The view that ancient heroes were far larger might also have connected with the idea that you see in a lot of epic poetry that they were far stronger than men are today; for example, in the Iliad book 5, when Diomedes the son of Tydeus confronts Aeneas over the body of Pandarus:
Aeneas vaulted down with his shield and spear
Afraid that the Greeks might drag the body away
He straddled it like a lion sure of its strength,
Spear straight out, crouched behind his shield's disk,
Only too glad to kill whatever stood up to him,
His mouth open in a battle-howl. / But Tydeus' son
Levered up in one hand a slab of stone
Much too large for two men to lift—
As men are now—lifted it and smashed it Into Aeneas' hip...[Hom. Il. Book 5, trans. Lombardo]

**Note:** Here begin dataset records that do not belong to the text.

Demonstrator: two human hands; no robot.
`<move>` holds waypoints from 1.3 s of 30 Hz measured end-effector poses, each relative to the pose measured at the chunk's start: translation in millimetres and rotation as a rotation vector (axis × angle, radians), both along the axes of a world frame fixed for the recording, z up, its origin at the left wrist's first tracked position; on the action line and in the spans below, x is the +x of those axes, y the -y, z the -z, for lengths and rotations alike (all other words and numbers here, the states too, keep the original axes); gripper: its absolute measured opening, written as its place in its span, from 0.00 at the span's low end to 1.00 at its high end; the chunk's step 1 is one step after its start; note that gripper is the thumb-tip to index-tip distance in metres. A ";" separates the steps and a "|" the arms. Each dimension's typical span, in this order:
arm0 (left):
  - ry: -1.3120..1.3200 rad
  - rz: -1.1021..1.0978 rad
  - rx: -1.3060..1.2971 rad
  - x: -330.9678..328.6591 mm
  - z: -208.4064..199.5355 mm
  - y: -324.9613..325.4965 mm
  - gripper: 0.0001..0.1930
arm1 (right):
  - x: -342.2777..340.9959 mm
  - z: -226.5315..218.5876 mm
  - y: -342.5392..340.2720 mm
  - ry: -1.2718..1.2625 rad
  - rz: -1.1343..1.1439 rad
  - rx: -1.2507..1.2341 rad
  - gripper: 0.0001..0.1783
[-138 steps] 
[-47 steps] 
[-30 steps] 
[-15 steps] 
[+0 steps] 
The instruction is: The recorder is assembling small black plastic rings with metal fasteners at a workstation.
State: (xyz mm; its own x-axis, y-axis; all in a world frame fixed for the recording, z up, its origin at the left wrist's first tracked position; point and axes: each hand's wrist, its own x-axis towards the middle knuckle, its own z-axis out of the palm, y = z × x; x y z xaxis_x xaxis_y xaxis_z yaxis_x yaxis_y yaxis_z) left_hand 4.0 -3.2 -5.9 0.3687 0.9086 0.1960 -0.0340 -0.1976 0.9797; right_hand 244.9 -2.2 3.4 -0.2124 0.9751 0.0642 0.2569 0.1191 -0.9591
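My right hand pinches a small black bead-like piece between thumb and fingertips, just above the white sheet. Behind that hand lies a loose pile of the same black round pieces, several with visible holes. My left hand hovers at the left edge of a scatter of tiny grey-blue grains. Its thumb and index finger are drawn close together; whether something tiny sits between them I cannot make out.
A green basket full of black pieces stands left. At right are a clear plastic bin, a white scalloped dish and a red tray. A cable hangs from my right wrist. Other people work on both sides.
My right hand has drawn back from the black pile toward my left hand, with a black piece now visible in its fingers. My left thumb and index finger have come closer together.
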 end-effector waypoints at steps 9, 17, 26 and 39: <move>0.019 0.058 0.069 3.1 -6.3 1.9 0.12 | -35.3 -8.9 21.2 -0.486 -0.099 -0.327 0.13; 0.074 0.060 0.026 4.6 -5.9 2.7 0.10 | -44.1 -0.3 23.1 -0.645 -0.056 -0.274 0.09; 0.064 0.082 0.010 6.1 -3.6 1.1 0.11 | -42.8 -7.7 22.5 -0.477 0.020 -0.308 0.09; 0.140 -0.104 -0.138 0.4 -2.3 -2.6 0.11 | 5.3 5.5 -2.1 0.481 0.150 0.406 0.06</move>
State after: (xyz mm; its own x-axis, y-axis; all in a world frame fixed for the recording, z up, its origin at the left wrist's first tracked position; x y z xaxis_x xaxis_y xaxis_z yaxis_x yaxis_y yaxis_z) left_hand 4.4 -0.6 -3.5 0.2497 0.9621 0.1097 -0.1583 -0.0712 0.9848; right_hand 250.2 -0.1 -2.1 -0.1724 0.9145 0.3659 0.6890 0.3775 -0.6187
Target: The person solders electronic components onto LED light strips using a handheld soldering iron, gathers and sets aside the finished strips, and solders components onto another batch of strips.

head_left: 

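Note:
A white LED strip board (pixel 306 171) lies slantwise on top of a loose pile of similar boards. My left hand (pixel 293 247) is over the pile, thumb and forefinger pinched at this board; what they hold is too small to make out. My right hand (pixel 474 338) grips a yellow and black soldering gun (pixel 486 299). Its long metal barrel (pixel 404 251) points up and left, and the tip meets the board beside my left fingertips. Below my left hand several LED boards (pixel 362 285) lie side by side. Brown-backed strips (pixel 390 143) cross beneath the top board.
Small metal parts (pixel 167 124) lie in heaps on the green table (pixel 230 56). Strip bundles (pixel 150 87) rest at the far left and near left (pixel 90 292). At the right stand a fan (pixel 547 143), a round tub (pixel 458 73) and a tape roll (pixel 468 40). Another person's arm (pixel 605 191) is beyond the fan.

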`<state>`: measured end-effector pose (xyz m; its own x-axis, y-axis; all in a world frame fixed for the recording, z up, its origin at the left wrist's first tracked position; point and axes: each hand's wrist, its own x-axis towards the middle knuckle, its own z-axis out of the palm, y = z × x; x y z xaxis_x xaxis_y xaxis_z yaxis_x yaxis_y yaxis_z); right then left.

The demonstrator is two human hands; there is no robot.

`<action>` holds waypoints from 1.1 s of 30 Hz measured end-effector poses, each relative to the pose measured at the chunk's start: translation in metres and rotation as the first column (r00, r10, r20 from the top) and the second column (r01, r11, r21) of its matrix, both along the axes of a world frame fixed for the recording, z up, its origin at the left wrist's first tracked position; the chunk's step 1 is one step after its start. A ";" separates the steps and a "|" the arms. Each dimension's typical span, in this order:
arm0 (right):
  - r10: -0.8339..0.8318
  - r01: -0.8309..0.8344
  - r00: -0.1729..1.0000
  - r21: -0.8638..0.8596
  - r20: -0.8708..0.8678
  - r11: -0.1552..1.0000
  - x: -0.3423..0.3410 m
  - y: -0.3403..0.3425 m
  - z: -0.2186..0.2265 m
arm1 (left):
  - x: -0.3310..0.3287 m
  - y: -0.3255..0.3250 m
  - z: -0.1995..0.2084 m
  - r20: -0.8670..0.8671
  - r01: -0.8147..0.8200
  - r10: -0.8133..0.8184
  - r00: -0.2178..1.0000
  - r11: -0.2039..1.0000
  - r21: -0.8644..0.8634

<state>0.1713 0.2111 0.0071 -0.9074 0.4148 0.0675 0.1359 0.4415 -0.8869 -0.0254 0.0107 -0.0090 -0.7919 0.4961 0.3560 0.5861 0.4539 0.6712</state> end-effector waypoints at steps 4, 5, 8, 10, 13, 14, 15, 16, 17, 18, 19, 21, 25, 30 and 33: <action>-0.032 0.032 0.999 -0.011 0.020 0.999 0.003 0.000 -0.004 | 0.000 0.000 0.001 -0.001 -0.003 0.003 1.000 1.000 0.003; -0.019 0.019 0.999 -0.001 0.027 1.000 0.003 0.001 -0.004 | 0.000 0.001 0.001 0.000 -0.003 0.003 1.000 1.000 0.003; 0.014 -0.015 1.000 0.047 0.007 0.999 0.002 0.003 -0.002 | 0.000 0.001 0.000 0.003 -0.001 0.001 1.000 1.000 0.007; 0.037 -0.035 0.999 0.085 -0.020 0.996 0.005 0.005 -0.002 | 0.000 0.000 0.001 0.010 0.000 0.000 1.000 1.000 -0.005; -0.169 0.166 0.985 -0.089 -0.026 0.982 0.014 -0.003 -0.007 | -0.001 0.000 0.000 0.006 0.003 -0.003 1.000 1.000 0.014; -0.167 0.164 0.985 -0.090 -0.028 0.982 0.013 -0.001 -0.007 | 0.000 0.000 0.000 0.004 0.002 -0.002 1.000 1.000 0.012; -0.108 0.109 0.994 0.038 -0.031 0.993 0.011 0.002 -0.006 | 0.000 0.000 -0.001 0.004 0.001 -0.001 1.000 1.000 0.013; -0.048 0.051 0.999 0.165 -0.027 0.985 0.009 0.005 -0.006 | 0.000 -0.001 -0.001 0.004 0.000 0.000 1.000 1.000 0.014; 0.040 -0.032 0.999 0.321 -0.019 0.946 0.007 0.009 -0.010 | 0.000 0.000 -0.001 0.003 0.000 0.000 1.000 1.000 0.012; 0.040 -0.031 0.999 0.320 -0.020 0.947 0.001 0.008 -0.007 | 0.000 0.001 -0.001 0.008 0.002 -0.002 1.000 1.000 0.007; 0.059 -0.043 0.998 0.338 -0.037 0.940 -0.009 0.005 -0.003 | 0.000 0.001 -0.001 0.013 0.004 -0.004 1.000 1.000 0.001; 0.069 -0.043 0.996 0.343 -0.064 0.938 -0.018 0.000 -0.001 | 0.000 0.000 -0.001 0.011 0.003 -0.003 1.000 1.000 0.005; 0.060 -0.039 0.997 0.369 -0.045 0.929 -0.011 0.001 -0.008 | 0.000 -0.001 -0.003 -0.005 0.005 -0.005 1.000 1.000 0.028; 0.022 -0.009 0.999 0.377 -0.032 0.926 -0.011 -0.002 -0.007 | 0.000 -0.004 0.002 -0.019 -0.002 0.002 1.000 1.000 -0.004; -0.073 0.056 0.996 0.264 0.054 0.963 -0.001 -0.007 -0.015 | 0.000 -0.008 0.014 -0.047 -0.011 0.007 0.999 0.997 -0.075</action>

I should say that I find this stuff really interesting, but it is not much of a direct answer to your question; though I hope it may offer some suggestive information toward an answer. Sometimes the things that people associate with their old-timey heroes and founding figures directly translate into finding those things admirable, or putting "a social premium" on them, when found in modern-day people as well. (For example, many people in medieval England thought of Sir Galahad as pious and chaste; and this partly reflects the idea that piety and chastity were admirable things in people of their own times.) But this isn't necessarily so. (The heroes in the Persian Shahnameh are all pagans, although the work and its author are Muslim; in many societies, it's common to think that old-timey heroes were rowdy or exceptionally violent in ways that might have been appropriate to the time, but which would be dangerous or evil in the modern world.) In any case, even if the view of heroes as exceptionally large does reflect a social premium on height among their contemporaries, tales like these tell us what some people thought, but not others. The views of Greek philosophers were often different from the views expressed in epic literature or in popular veneration and religious devotion; etc., etc., etc.